Every BookToker knows that scrolling, collecting titles, and fan casting is nearly as much of a hobby as reading itself.

BookTok can be an amazing resource for readers to find the next addition to their TBR pile, yet the subcategory on TikTok is under fire from critics for its role in oversaturating the market with repetitive tropes and surface-level ideas. Some say this cheapens the industry and deceives readers, offering books that boil down to a mere few pages of performative tropes instead of a well-crafted plot, robust world-building, and profound characters. From tropes to genres to "just vibes,” BookTokers are using TikTok to seek out their most beloved plot lines.

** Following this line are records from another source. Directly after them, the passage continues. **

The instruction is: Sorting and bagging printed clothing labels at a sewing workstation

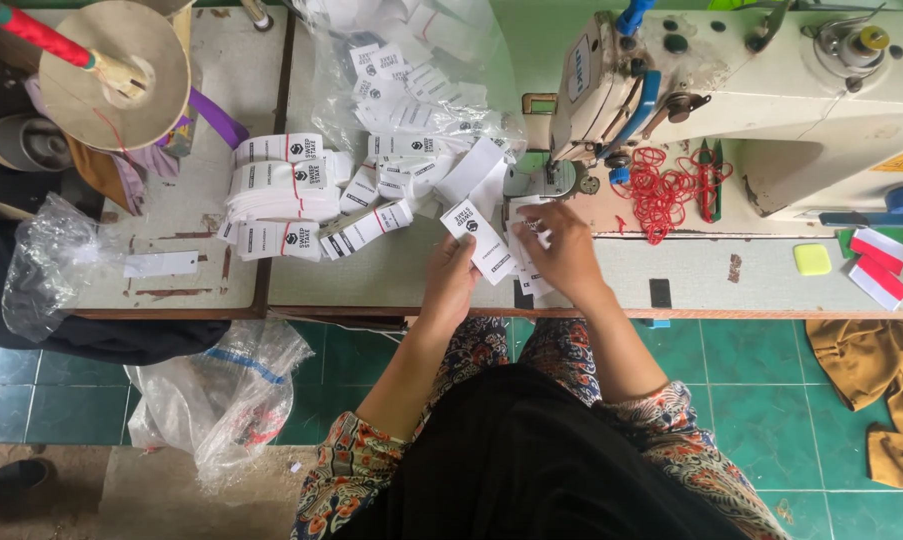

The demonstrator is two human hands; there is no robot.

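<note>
The left hand is pinching the lower end of a white printed fabric label near the front edge of the surface, while the right hand is pressing curled fingers onto more white labels just before the sewing machine. The label is looking light, thin and floppy, so gripping a short end seems best. Bundled label stacks are crowding the left, leaving open room to the right along the front edge.

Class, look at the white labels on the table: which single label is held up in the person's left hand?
The loose white label pinched by the left hand, beside the right hand; the other labels lie in red-banded bundles farther left.
</note>
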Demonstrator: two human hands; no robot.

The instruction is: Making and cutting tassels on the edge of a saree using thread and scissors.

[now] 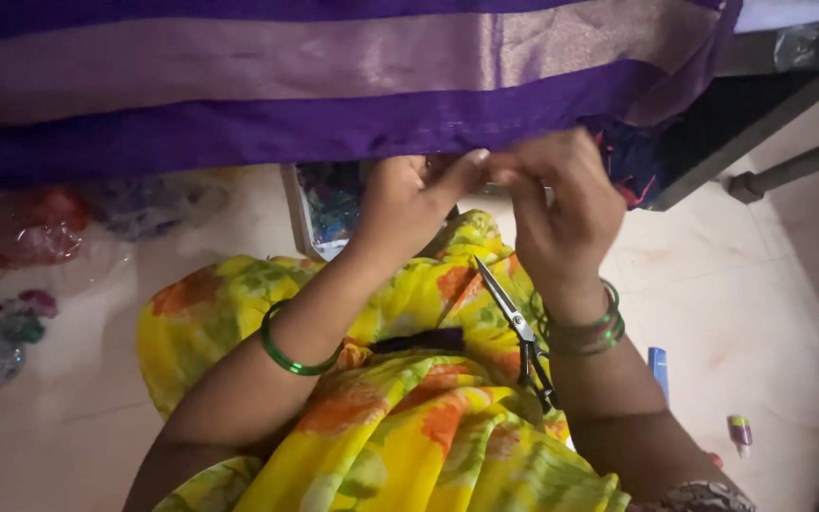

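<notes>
A purple cloth (pixel 267 85) with a wide pale lilac band hangs across the top of the view. My left hand (pixel 409 204) and my right hand (pixel 561 204) meet at its lower hem, fingertips pinched together on the edge. What lies between the fingertips is too small to tell. Both wrists wear green bangles. A pair of scissors (pixel 514 327), blades shut, rests on my lap, on yellow flowered cloth (pixel 400 417), just under my right wrist.
Crumpled plastic bags (pixel 21 237) lie on the pale floor at the left. A small open box (pixel 329 213) with shiny bits sits behind my left hand. A dark table frame (pixel 751 114) stands at the right. A blue strip (pixel 658 370) and a small tube (pixel 739 431) lie on the floor.
</notes>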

Yet readers who once enjoyed the “classic” BookTok books such as the Cruel Prince and Shatter Me series have grown up, and as a result, BookTok has begun catering to an older audience with a huge surge in smut and sexual themes, oftentimes with violent undertones. This makes BookTok a somewhat controversial place, with recommendations that may not be appropriate for younger readers, and Wattpad-esque books that gain popularity for bandwagoning but lack the quality that makes them a worthy read.

Leave it to me, an avid BookTok scroller and reader, to help young adults sort through the rabble and find high-quality YA BookTok recommendations that still hit the nail on the head.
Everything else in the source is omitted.